- The Institute of Electronics, Information and Communication Engineers
- IEICE Transactions on Information and Systems (ISSN:09168532)
- vol.E105.D, no.9, pp.1590-1599, 2022-09-01 (Released:2022-09-01)
Selecting visually overlapping image pairs without any prior information is an essential task of large-scale structure from motion (SfM) pipelines. To address this problem, many state-of-the-art image retrieval systems adopt the idea of bag of visual words (BoVW) for computing image-pair similarity. In this paper, we present a method for improving the image pair selection using BoVW. Our method combines a conventional vector-based approach and a set-based approach.
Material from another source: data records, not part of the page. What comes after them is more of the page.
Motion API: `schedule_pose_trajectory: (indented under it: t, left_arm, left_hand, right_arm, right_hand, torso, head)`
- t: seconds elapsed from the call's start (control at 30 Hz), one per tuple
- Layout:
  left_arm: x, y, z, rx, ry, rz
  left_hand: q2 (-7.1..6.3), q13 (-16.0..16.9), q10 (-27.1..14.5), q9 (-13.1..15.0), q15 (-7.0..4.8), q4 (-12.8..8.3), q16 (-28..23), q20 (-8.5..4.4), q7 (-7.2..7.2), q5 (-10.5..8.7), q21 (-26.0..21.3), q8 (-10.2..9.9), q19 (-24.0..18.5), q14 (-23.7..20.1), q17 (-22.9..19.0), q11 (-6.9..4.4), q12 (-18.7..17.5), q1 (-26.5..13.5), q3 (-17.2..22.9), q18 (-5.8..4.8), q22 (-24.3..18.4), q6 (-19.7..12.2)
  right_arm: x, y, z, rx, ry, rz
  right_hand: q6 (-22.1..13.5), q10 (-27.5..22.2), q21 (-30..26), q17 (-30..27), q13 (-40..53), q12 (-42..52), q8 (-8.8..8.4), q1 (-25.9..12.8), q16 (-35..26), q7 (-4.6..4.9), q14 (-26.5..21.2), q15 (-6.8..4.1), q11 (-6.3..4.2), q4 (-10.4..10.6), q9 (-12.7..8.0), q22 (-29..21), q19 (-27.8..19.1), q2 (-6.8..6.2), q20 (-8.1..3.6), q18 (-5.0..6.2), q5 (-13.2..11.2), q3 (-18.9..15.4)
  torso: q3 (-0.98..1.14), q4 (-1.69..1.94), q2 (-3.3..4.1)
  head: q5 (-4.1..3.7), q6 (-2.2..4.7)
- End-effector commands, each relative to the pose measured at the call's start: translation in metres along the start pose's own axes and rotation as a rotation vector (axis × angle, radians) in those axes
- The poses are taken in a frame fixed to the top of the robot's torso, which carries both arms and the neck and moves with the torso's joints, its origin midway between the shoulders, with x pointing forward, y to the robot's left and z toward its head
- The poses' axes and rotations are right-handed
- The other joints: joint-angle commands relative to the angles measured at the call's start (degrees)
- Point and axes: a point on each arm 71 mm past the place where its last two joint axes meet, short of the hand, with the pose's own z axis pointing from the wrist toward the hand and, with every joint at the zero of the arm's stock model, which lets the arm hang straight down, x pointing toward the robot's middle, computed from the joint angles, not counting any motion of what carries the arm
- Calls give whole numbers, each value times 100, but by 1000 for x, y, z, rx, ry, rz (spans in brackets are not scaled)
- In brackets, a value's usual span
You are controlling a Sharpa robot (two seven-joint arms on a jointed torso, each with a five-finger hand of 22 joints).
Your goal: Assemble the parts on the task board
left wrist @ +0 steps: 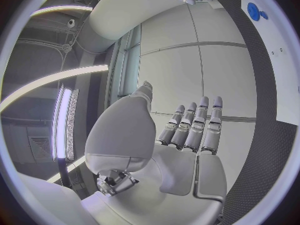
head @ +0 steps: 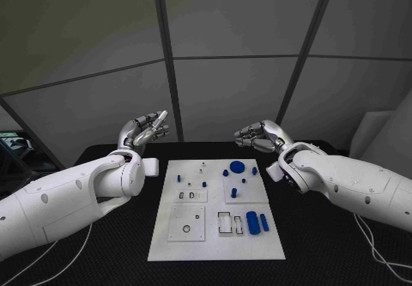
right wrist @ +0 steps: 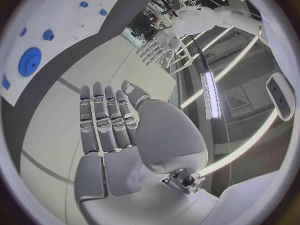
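- While both arms were raised beyond the far edge of the bench, the left hand held nothing, fingers straight and apart; the right hand held nothing either, its fingers loosely curled but spread.
- White task board lay flat mid-bench, between the two arms; neither hand touched it.
- Blue parts sat on it: a round disc near the far edge, an oblong piece toward the near right; small pegs between.
- Grey wall panels stood behind the bench.
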Motion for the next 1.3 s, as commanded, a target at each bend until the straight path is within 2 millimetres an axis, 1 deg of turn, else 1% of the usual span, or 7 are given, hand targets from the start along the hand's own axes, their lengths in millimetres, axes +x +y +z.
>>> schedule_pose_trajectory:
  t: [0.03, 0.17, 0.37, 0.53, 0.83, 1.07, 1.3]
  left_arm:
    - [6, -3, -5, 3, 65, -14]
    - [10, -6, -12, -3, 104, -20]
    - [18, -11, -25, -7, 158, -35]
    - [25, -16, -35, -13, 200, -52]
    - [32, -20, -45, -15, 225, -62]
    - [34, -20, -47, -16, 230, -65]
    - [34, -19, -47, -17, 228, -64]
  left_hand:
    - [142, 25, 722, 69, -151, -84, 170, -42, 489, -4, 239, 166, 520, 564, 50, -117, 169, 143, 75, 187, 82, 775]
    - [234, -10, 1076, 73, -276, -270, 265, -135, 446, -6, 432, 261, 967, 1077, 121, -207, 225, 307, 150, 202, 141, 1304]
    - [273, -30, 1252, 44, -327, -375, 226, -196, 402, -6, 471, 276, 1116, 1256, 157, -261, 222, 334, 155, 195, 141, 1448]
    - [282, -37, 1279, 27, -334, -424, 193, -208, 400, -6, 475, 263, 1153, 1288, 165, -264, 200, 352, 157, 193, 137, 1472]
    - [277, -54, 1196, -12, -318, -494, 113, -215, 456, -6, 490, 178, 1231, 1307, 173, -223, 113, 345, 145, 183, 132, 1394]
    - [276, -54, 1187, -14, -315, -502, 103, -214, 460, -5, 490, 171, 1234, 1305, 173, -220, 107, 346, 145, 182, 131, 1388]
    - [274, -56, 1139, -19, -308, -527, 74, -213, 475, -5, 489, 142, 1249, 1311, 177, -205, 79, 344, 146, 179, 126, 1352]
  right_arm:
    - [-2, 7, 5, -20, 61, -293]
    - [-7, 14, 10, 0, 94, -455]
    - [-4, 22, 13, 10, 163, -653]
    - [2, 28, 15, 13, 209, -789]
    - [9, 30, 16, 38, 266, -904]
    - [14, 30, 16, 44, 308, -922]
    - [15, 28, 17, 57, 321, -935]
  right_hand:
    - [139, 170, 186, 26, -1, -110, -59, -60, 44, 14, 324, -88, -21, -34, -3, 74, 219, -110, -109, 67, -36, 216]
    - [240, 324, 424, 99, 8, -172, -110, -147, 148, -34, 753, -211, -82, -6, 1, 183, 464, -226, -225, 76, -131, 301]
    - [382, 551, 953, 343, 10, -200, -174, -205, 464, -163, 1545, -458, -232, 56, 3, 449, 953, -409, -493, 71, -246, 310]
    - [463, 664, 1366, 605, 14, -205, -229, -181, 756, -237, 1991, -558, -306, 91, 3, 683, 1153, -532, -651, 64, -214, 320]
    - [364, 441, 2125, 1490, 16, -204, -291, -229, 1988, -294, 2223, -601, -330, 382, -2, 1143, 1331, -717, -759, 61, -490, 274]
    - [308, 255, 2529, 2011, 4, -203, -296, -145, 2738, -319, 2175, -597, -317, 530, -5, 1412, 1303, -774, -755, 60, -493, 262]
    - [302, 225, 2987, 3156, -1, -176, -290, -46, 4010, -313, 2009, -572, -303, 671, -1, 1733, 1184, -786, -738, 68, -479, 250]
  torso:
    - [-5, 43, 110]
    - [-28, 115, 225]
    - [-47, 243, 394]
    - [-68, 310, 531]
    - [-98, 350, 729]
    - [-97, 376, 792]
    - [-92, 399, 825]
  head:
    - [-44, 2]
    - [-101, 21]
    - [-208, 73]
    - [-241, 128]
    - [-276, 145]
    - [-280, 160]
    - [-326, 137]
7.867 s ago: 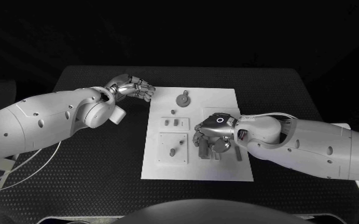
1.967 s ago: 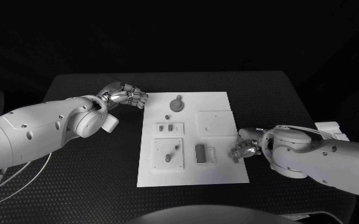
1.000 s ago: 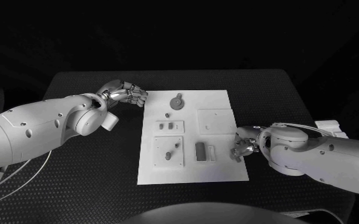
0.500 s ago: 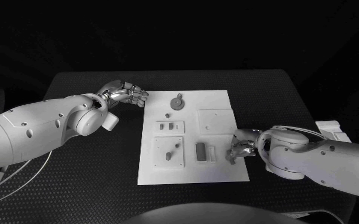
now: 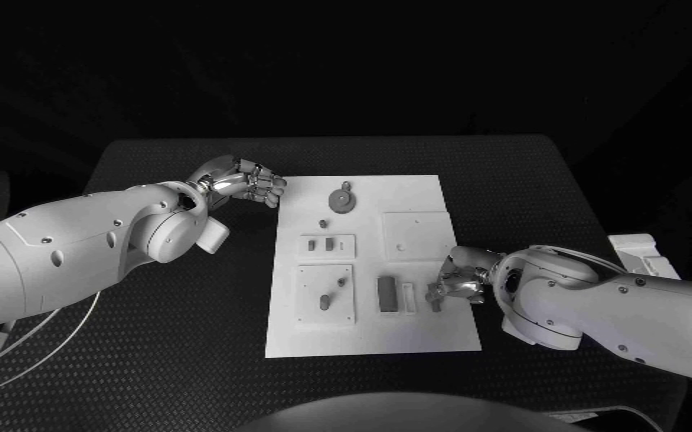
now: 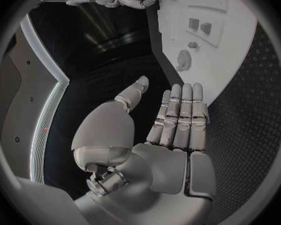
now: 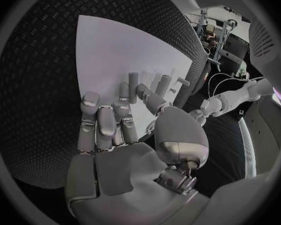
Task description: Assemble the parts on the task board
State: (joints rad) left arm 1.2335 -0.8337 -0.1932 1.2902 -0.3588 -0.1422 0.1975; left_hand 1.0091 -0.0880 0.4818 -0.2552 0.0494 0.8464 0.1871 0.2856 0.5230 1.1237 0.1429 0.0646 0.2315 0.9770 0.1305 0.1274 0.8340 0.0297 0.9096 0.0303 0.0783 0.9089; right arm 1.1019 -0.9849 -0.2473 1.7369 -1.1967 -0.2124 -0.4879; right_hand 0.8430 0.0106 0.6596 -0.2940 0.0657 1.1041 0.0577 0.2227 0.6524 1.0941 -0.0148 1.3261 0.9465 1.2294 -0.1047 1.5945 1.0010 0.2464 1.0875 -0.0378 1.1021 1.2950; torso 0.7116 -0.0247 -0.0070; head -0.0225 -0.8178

For the set similarity, we introduce a modified version of the Simpson (m-Simpson) coefficient. We show the advantage of this measure over three typical set similarity measures and demonstrate that the combination of vector similarity and the m-Simpson coefficient effectively reduces false positives and increases accuracy. To discuss the choice of vocabulary construction, we prepared both a sampled vocabulary on an evaluation dataset and a basic pre-trained vocabulary on a training dataset. In addition, we tested our method on vocabularies of different sizes. Our experimental results show that the proposed method dramatically improves precision scores especially on the sampled vocabulary and performs better than the state-of-the-art methods that use pre-trained vocabularies. We further introduce a method to determine the k value of top-k relevant searches for each image and show that it obtains higher precision at the same recall.